**WHAT YOU ARE ASKED TO DO**: A picture-free, exact transcript of the entries below is required.

**EXERCISE MATERIAL**:
↓↓↓
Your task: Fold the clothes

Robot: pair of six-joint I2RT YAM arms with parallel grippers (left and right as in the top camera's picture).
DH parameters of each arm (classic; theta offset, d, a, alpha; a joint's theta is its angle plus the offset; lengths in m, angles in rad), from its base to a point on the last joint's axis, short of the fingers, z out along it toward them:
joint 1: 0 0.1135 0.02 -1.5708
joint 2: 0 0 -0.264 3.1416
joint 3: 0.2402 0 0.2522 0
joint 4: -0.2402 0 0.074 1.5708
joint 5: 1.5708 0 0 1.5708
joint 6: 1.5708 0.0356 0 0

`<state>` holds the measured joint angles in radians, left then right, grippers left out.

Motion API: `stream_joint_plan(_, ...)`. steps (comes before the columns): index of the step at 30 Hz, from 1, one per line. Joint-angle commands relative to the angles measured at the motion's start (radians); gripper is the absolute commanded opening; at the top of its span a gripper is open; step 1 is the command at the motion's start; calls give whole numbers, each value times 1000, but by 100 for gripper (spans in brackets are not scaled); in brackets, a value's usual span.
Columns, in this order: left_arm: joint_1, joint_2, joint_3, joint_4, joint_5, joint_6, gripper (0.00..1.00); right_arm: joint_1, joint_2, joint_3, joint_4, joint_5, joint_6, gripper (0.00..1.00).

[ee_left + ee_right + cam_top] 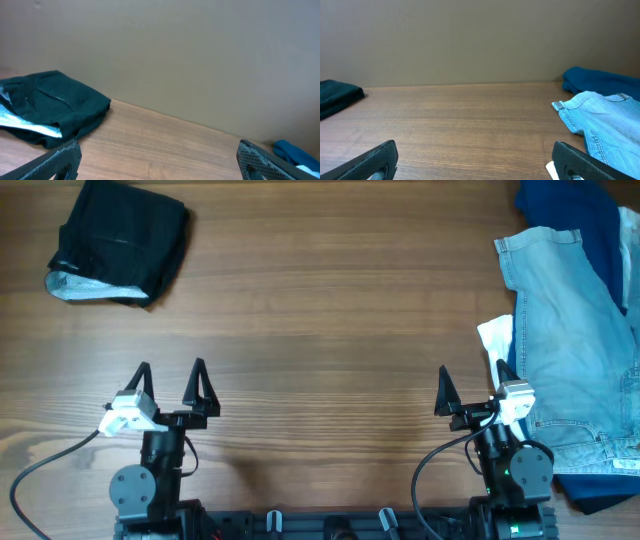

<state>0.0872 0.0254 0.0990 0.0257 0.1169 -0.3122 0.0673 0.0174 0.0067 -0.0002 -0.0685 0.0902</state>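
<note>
Overhead, the black shorts (120,242) lie in a compact folded bundle at the far left corner of the table (330,310), so that piece looks done. The pale denim garment (570,350) and the dark blue garment (565,205) lie rumpled along the right edge, apparently yet to be folded. The left gripper (172,385) and right gripper (473,392) sit at the near edge, fingers spread and empty, the right one just beside the denim.

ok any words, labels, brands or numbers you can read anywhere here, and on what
No text can be read in any view.
black shorts: no print or label showing.
pale blue denim garment: a small pale patch at its near edge might be a tag, but it is too small to read.
dark blue garment: nothing printed shows.
</note>
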Motion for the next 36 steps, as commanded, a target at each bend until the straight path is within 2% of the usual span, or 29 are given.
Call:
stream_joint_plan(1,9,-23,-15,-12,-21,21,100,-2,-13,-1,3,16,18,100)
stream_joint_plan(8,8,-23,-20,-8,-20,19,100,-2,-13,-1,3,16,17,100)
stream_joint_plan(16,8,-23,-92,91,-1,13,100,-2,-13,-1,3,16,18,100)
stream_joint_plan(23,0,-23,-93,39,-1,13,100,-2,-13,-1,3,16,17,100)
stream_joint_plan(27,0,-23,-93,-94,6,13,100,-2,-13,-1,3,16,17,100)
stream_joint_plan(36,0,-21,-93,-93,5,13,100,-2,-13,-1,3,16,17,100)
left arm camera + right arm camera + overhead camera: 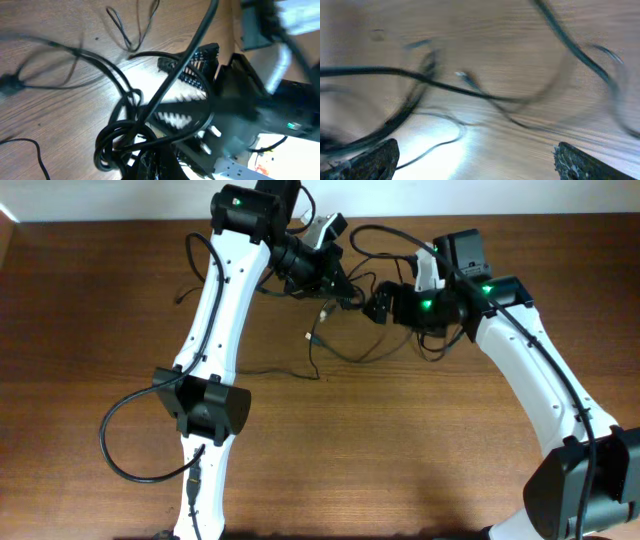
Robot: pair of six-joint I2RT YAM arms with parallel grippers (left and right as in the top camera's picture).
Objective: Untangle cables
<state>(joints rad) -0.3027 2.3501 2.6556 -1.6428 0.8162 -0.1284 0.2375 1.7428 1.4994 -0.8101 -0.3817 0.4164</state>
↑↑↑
**OUTPUT**:
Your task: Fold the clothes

Robot: pair of six-joint I2RT YAM arms with parallel grippers (left and right as in the top camera's picture).
DH parameters of each arm (classic; theta offset, d, a, alpha; a joint's theta is its angle plus the offset; lengths in m, angles in rad), from its base to a point on the last joint's axis, short of the fingers, z out along it toward them:
joint 1: 0 0.1135 0.02 -1.5708
joint 2: 0 0 -0.264 3.1416
joint 3: 0.2402 0 0.2522 0
joint 4: -0.2402 0 0.074 1.5708
joint 5: 1.5708 0 0 1.5708
joint 6: 1.5708 0.0356 0 0

`<state>` holds the measured joint angles in radians, left then right, grippers left out.

Motion API: `stream_joint_plan(_, ...)`. steps (comes before the columns): index of the step at 30 Hz, from 1, one per line. Joint-angle commands relative to the angles measured at the motion's start (radians); gripper is the absolute commanded opening; at the top of its span a gripper is open; step 1 is the command at the motion's start; calls give whole numbers, each value times 1000, but by 100 for gripper (spans in brackets are not scaled); in brackets, a value's usual span.
Columns, in this order: left_arm: joint_1, joint_2, joint_3, joint_4, joint_5, joint_6, gripper (0.00..1.00); right_arm: joint_1, joint_2, joint_3, joint_4, joint_5, joint_6, gripper (0.00..1.00).

[ee_left + ee_right + cam_top] 

<state>0.0872 0.0254 0.0990 0.0257 0.1169 -0.3122 0.0673 0.0174 0.0067 -0.0002 -0.0685 0.0902</state>
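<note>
Overhead, the black shorts (120,242) lie in a compact folded bundle at the far left corner of the table (330,310), so that piece looks done. The pale denim garment (570,350) and the dark blue garment (565,205) lie rumpled along the right edge, apparently yet to be folded. The left gripper (172,385) and right gripper (473,392) sit at the near edge, fingers spread and empty, the right one just beside the denim.

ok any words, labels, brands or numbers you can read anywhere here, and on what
No text can be read in any view.
black shorts: no print or label showing.
pale blue denim garment: a small pale patch at its near edge might be a tag, but it is too small to read.
dark blue garment: nothing printed shows.
</note>
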Motion for the next 36 steps, as commanded, a target at each bend until the straight path is within 2% of the usual span, or 29 are given.
Call:
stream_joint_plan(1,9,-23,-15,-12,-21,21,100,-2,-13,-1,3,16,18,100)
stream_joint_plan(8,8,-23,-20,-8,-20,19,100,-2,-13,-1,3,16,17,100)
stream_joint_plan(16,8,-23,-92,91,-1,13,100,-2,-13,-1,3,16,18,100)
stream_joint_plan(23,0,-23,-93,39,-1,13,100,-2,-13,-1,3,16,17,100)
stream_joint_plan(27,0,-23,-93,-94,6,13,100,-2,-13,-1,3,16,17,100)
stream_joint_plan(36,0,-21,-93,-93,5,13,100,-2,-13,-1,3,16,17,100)
left arm camera + right arm camera + overhead camera: 
Robot: pair of six-joint I2RT YAM arms with parallel grippers (left and right as in the top camera's picture).
Objective: Untangle cables
<state>(joints rad) -0.3027 2.3501 2.6556 -1.6428 0.8162 -0.1284 0.2375 1.7428 1.4994 -0.8101 -0.3817 0.4164</state>

The output is now finished.